The hydrogen economy could take a step towards reality with an approach of delivering hydrogen by blending it with natural gas in natural gas pipelines. One of the key problems in the hydrogen economy is the lack of delivery infrastructure for hydrogen. At the same time the U.S. has an extensive network of natural gas pipelines and one supposes these could be used for hydrogen delivery. A paper published by the U.S. Department of Energy’s Fuel Cell Technologies Office today goes over the possibility of hydrogen delivery by blending it with natural gas.
The advantages include a distribution system hydrogen electrolyzed from water, powered by intermittent renewable electricity sources (wind, solar). Intermittent renewable electricity sources are seen as unsuitable for mass-scale use to power cities etc because they cannot be trusted to supply base load electricity. But, if they could electrolyze hydrogen, store the hydrogen into tanks, then deliver that hydrogen through some means, that could make intermittent renewable energy sources more feasible.
The idea is to mix hydrogen with natural gas, delivering both through the same pipelines. That would give us a delivery system for hydrogen, where no practical system exists today.
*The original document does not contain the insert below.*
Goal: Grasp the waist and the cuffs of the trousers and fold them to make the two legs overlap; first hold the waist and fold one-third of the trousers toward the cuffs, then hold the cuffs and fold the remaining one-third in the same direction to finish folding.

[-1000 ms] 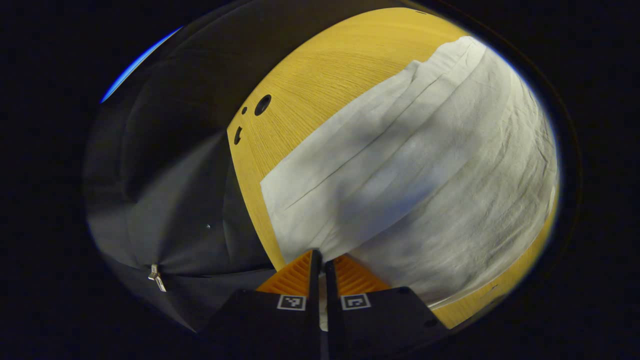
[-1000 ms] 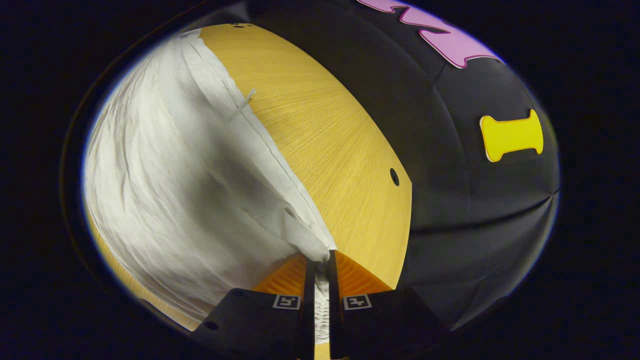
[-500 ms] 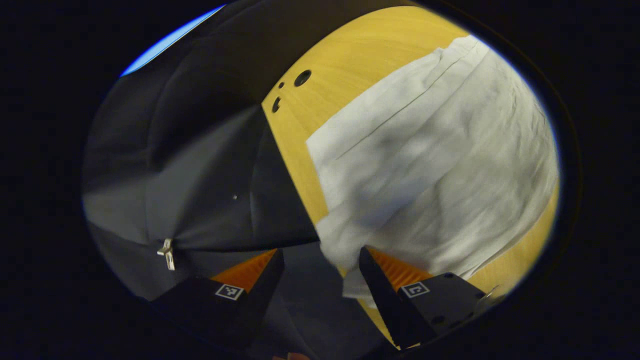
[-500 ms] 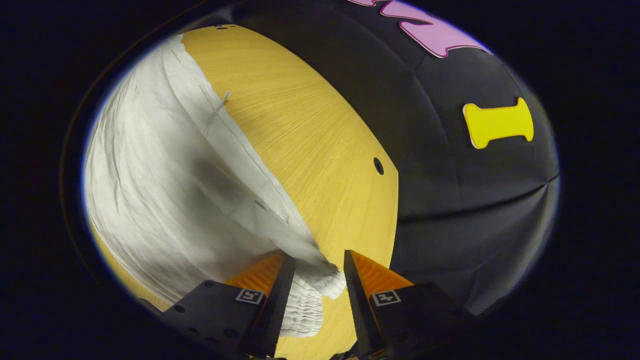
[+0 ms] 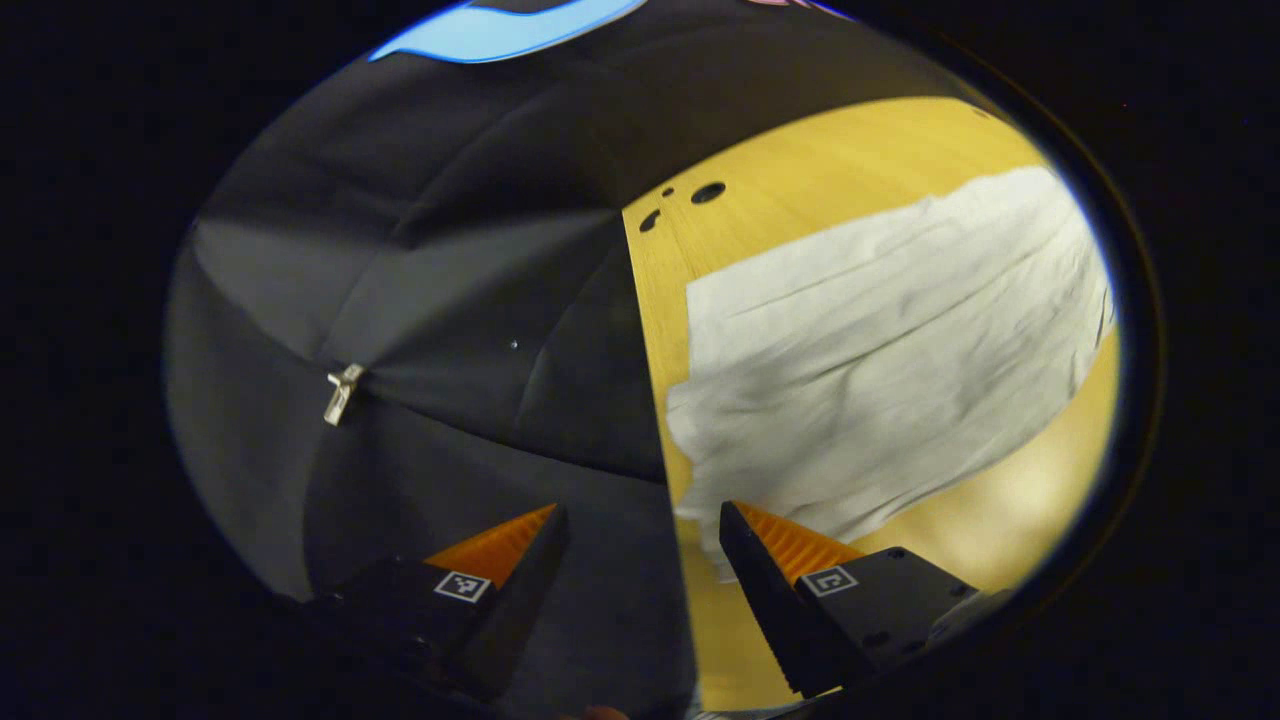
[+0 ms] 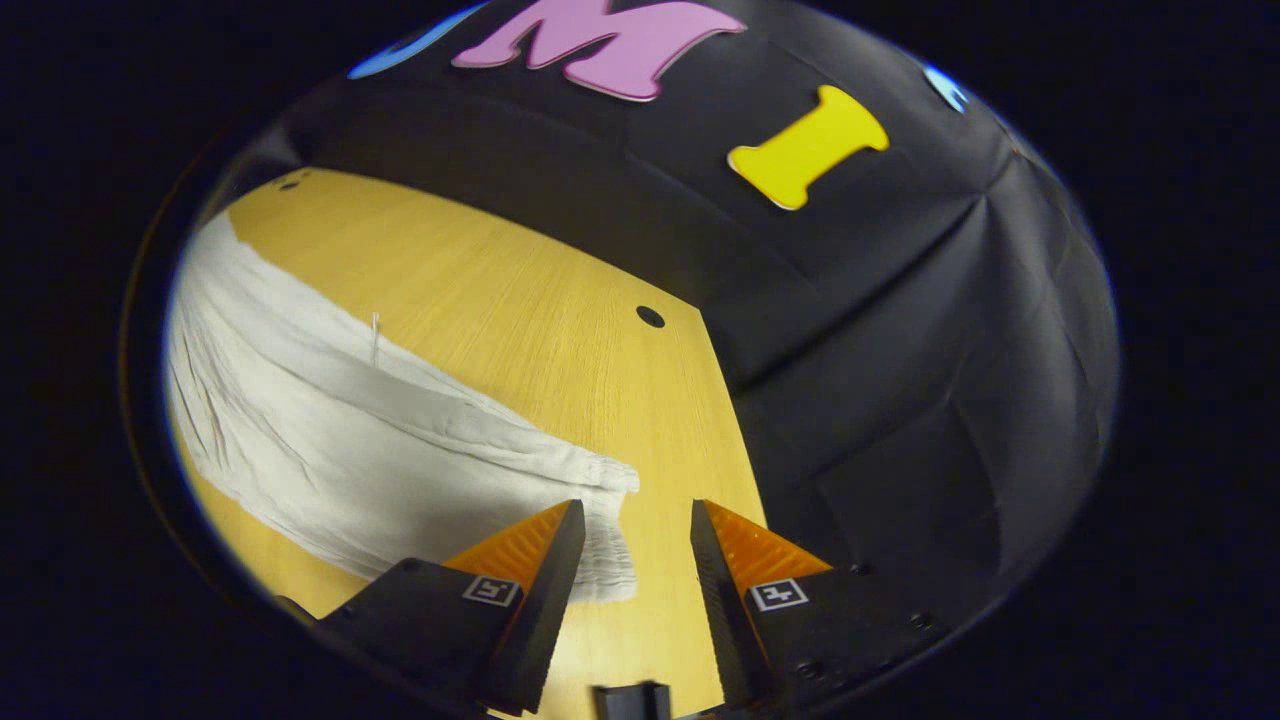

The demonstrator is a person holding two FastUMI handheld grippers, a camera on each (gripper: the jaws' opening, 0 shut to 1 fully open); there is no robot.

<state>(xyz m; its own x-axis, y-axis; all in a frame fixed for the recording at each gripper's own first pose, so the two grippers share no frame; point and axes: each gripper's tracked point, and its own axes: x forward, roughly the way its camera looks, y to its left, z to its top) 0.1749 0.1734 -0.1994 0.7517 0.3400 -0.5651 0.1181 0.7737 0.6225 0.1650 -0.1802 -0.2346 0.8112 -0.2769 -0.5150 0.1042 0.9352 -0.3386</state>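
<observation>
Black cloth walls (image 5: 420, 300) enclose the booth on all sides, and a yellow wood-grain table (image 5: 790, 200) forms the work surface. From my remote station I see the white trousers (image 5: 880, 340) lying flat on the table in the left gripper view, occupying the 2 to 4 o'clock sector; the cloth is creased along its length and one straight edge runs parallel to the table's edge. The left gripper (image 5: 640, 525) is released, its two fingers spread wide with nothing between them; it sits at 6 o'clock, over the table's edge, and its inner finger lies just beside the nearest corner of the trousers, though I cannot tell whether they touch. Three dark holes (image 5: 707, 192) mark the table corner at 12 o'clock. A small metal clip (image 5: 343, 392) pins the wall cloth at 9 o'clock. In the right gripper view, the trousers (image 6: 330, 450) stretch from 9 o'clock toward 6 o'clock, ending in a gathered, elasticated waist (image 6: 605, 540). The right gripper (image 6: 627, 525) is likewise released, fingers apart and holding nothing; the waist lies near its left-hand finger. A single hole (image 6: 650, 316) sits in the table near 12 o'clock.
</observation>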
There are approximately two ways this would be used:
- The hydrogen will be extracted at a downstream location, and used as pure hydrogen
- The blended hydrogen+natural gas will be burned in existing natural gas gizmos
The study claims hydrogen can be mixed with natural gas at concentrations from 5-20% and the blended gas can still be burned in today’s natural gas gadgets. These are called “end-use systems” and are gas stoves, gas heaters, and industrial gas systems. The concern is whether any modifications are required to end-use systems to successfully use blended hydrogen+natural gas, and what are the costs of modifying existing end-use systems. The report suggests “we” should start with low concentrations of hydrogen and inch it upwards as experience warrants.
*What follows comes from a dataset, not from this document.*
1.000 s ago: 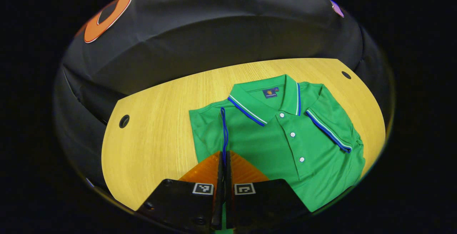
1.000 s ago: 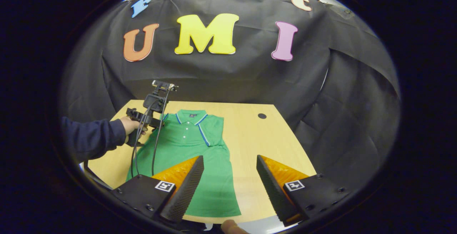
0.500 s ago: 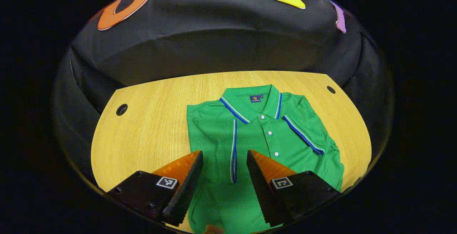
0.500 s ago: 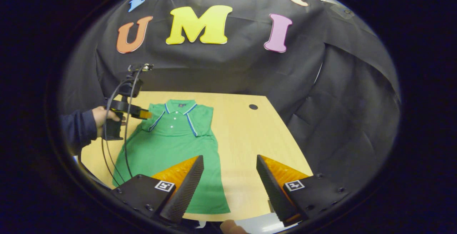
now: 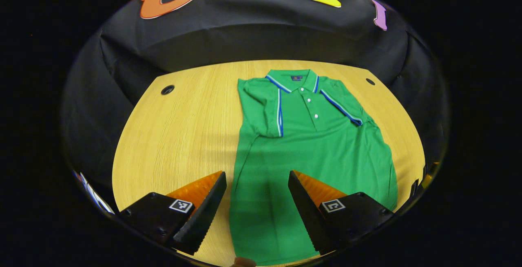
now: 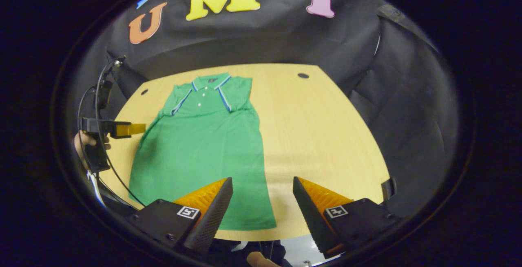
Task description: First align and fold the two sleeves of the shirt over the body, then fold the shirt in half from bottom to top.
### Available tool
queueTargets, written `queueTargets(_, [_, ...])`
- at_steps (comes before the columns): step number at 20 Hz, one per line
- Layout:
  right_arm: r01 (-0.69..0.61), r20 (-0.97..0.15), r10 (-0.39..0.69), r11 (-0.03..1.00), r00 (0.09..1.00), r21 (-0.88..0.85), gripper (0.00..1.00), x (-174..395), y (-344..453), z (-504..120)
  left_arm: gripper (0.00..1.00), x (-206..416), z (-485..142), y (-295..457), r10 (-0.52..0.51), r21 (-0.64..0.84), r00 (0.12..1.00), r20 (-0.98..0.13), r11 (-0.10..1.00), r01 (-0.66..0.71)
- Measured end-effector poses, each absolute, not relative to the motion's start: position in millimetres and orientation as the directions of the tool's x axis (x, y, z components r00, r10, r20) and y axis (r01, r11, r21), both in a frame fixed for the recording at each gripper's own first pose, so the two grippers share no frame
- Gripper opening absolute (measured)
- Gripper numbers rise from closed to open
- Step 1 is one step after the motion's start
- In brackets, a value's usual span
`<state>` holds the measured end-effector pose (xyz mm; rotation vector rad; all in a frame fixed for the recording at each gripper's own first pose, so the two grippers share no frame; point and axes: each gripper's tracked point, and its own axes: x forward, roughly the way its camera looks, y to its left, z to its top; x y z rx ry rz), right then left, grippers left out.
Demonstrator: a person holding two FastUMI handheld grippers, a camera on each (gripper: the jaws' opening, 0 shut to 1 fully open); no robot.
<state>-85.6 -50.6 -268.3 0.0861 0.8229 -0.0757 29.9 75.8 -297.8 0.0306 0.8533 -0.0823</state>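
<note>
- we see the green polo shirt (image 5: 310, 144) lying flat on the wooden table (image 5: 179, 128), collar at the far end toward the booth wall, hem at the near edge closest to us.
- both short sleeves lie folded in over the chest: the left sleeve (image 5: 265, 110) with its striped cuff running straight down, the right sleeve (image 5: 342, 106) with its cuff on a slant. we judge the sleeve step done and the bottom-to-top fold not yet begun.
- our left gripper (image 5: 257, 201) is released and holds nothing, its fingers spread above the hem's left part. in the right gripper view we see it at the table's left side (image 6: 130, 129), beside the shirt's left edge.
- our right gripper (image 6: 263, 208) is likewise spread wide and empty, hovering near the hem's right corner (image 6: 265, 222).
- the relation that matters: the shirt's long axis runs away from both grippers, hem nearest, collar farthest, and each gripper sits near its own hem corner.
- we judge that the next move calls for each gripper to drop onto its own corner, pinch, and carry the hem straight along that axis to the collar; uneven travel could skew the fold.
</note>
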Motion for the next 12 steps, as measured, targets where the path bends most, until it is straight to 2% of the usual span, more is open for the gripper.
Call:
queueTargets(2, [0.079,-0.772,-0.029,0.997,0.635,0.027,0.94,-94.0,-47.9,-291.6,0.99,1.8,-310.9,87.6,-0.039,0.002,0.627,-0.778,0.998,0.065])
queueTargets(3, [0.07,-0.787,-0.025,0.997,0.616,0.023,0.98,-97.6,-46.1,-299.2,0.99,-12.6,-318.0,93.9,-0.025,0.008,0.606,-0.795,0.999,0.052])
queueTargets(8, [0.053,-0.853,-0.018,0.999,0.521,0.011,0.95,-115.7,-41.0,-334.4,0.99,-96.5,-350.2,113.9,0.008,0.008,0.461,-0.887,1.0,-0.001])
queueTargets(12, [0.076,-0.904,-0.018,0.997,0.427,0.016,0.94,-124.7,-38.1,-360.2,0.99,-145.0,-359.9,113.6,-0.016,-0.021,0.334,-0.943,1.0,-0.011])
Hydrogen has a broader range of conditions under which it will ignite. Hurm.
|Natural Gas Pipelines in the U.S.|
Metal pipes can degrade when exposed to hydrogen over long periods, particularly at high concentrations and pressures. The paper notes the U.S. pipeline network is primarily made of low-strength steel, typically API 5L A, B, X42, and X46, and these are generally not susceptible to hydrogen-induced embrittlement under normal operating conditions. Hence the paper suggests this isn’t a big risk, in the U.S. The transmission pipelines in the U.S. operate at high pressures, 2,000 psi or more. The paper thinks there are relatively simple adaptations that can be made in the transmission network allowing hydrogen concentration up to 50%.
Hydrogen blends can also affect the accuracy of natural gas meters.
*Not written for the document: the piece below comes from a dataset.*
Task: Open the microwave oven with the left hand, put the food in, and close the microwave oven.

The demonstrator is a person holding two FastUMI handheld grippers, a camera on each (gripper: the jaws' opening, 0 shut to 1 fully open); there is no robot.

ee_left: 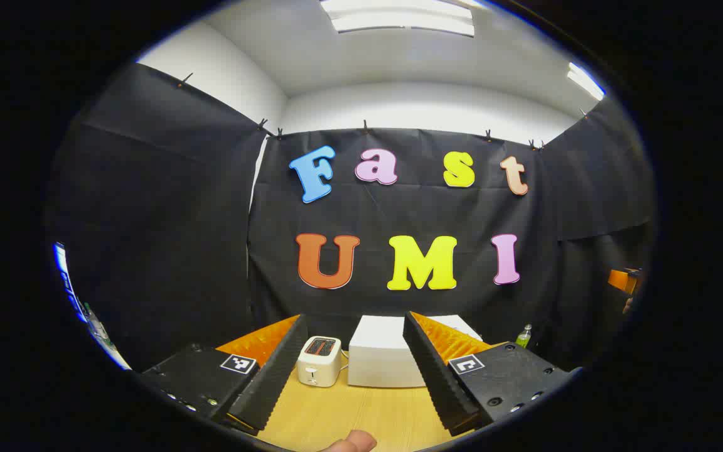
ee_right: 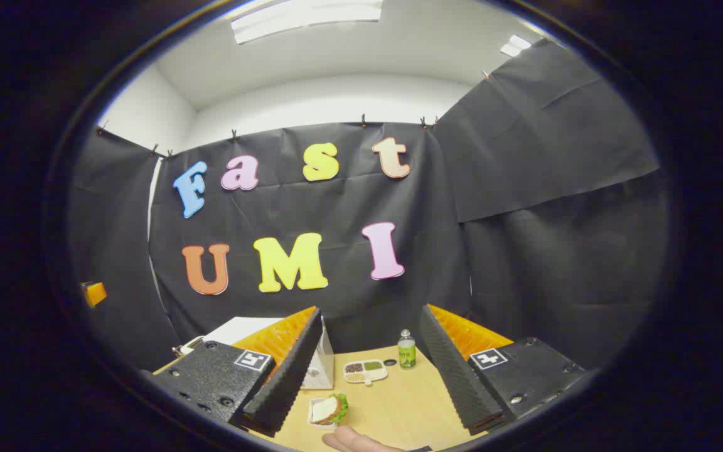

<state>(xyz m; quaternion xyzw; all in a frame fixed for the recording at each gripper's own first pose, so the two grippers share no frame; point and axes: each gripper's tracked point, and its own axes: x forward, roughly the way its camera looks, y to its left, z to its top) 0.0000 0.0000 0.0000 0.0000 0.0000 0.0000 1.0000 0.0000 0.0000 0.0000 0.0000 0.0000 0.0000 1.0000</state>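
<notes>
On the wooden table [ee_left: 361, 417], the white microwave oven [ee_left: 379, 358] sits at the back against the booth wall, its door shut. Just to the left of the microwave oven, in the left gripper view, stands a small white toaster [ee_left: 319, 360], close beside it but apart. To the right of the microwave oven a green bottle [ee_left: 524, 336] stands near the wall. The left gripper [ee_left: 350, 367] hangs above the table, short of the microwave oven, its fingers spread wide with nothing between them; the toaster and the oven show through the gap.

In the right gripper view, the food [ee_right: 329, 409], a sandwich on a small white tray, lies on the table in front of the microwave oven [ee_right: 242, 329], nearer the camera. A divided dish [ee_right: 365, 371] of grains sits just beyond the sandwich, to the right of the oven. The right gripper [ee_right: 371, 370] also stands parted and holds nothing.
</notes>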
Hydrogen can more easily leak, especially in the sorts of pipes used in the distribution system rather than the steel pipes used in the transmission system. In this area the paper talks about hydrogen leaking through plastic pipe walls, because of the typical polymer pipes used for natural gas distribution.
The three mechanisms for separating hydrogen from a blended gas are:
- pressure swing adsorption (PSA),
- membrane separation,
- electrochemical hydrogen separation (EHS, or hydrogen pumping).
PSA units are best at the boundary where high pressure natural gas transmission lines connect with lower pressure distribution pipes. PSA is the most commercially ready.
Membrane separation technologies work very efficiently with relatively high concentrations of hydrogen. Some membrane technologies can extract near 100% pure hydrogen.
Electrochemical separation (also known as hydrogen pumping) is a more elaborate method for bulk hydrogen recovery. One uses a Nafion-based membrane system.